Tuesday, 7 June 2016

A Byfield Pot-pourri

Today found me in Byfield, Northants on a warm, almost sultry day. With a little time to spare I had a stroll around, reminiscing about the ten years I had spent there.
A tangle of weedy plants near the village green included a solitary plant of the Byzantine Gladiolus, Gladiolus illyricus, subspecies byzantinus (aka Gladiolus byzantinus). I last saw it growing en masse as a cornfield weed in Turkey but it is common over much of the eastern Mediterranean.
Gladiolus byzantinus in a weedy border.
Byfield, Northants. 7.June, 2016
I was pleased to see it because imo it really is  an excellent garden plant. Not only is it more delicate and graceful than most available 'gladdies' but, not being a hybrid, it is more likely to attract insects. (Growing to its right is Wall Barley, Hordeum murinum, a close relative of the barley grown as a crop.)


The Cornbrook, a tributary of the Cherwell, flows through the village and at its banks near Fiveways is a clump of Yellow Flag, Iris pseudacorus.
Yellow Iris beside a stream in Byfield.
7 June, 2016
It was widespread in the time of John Clare but since then, though perhaps declining in places, it has widely colonised the gravel pits created in the twentieth century.
                                       From the pond-head gazed in vain
                                       On the flag-flower's yellow hue.

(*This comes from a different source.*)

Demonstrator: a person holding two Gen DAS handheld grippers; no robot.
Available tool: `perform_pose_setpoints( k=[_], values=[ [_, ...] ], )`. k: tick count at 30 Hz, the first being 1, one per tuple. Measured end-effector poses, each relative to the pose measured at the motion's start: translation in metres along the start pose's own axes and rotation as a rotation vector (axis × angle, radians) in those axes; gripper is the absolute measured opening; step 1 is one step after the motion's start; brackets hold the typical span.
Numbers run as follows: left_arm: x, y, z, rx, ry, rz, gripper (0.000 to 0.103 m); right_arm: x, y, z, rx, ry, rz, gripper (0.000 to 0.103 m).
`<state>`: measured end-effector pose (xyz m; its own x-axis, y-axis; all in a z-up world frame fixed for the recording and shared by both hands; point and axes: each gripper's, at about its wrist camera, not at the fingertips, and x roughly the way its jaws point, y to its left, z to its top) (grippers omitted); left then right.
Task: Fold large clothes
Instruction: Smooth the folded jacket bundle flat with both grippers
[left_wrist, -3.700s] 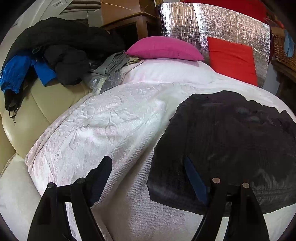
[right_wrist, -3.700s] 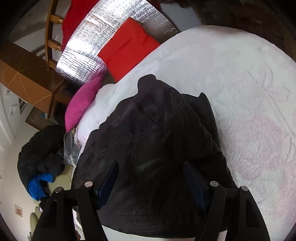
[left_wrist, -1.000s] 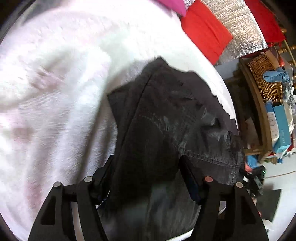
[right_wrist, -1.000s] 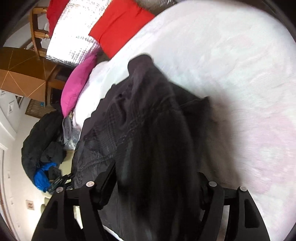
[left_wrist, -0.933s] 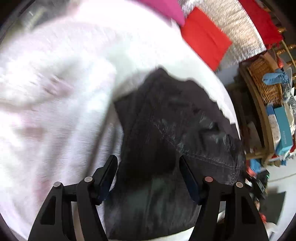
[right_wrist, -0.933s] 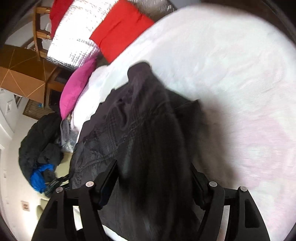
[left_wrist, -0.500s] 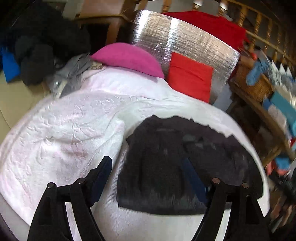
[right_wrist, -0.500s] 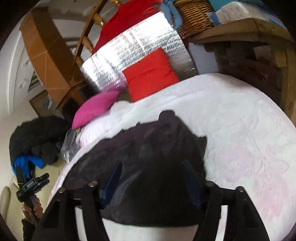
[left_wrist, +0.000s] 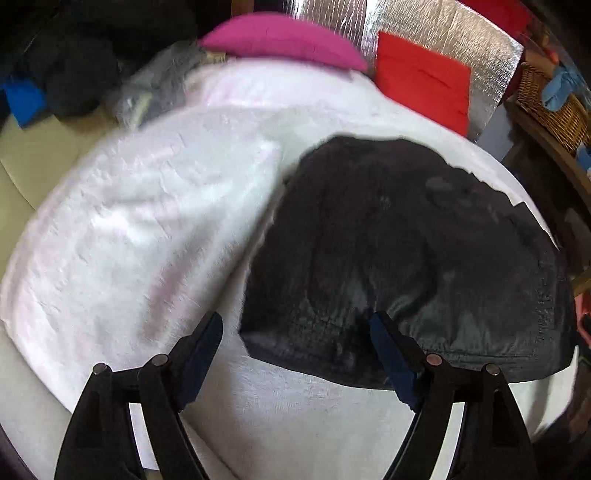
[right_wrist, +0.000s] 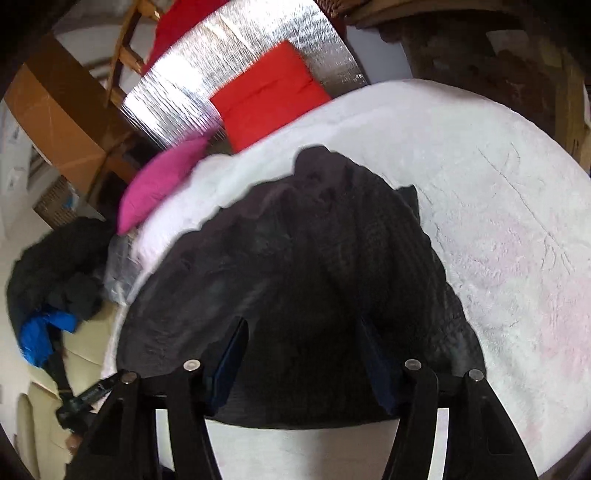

                                                                 John Clare: Village Minstrel, 1821


Close-up of Yellow Iris showing the faint brown nectar
guides. Byfield. 7 June, 2016
The flowers merit a closer look for they are of great beauty, but introduce them only into large garden lakes; I once planted some in a small pond and within three years they had overwhelmed it! Early in the last century it was still being recommended for dysmenorrhoea (painful menstruation) but your G.P. wouldn't be amused to hear that you'd been chewing iris roots.
I called in to see my old friend Oliver Tynan and pointed out to him a lovely male Bullfinch, Pyrrhula pyrrhula, on the gravel path beneath a window. He carefully picked it up. An examination showed no obvious injury and we concluded that it had been stunned by colliding with the glass. He carefully placed it in a position where cats would be unlikely to find it. This species may be destructive of fruits but I wish it well.

Incidentally, why did I include the Latin name? As I have mentioned before, it is for people in other countries who may be unfamiliar with our vernacular names. (A lady from Cape Cod in the USA responded to one of my blogs asking me about a gall species on one of her beech trees and wanting to know its distribution in the States. I referred her elsewhere; I don't think she had realised I was in Britain.)


Postscript The following morning Oliver told me that the bullfinch had died.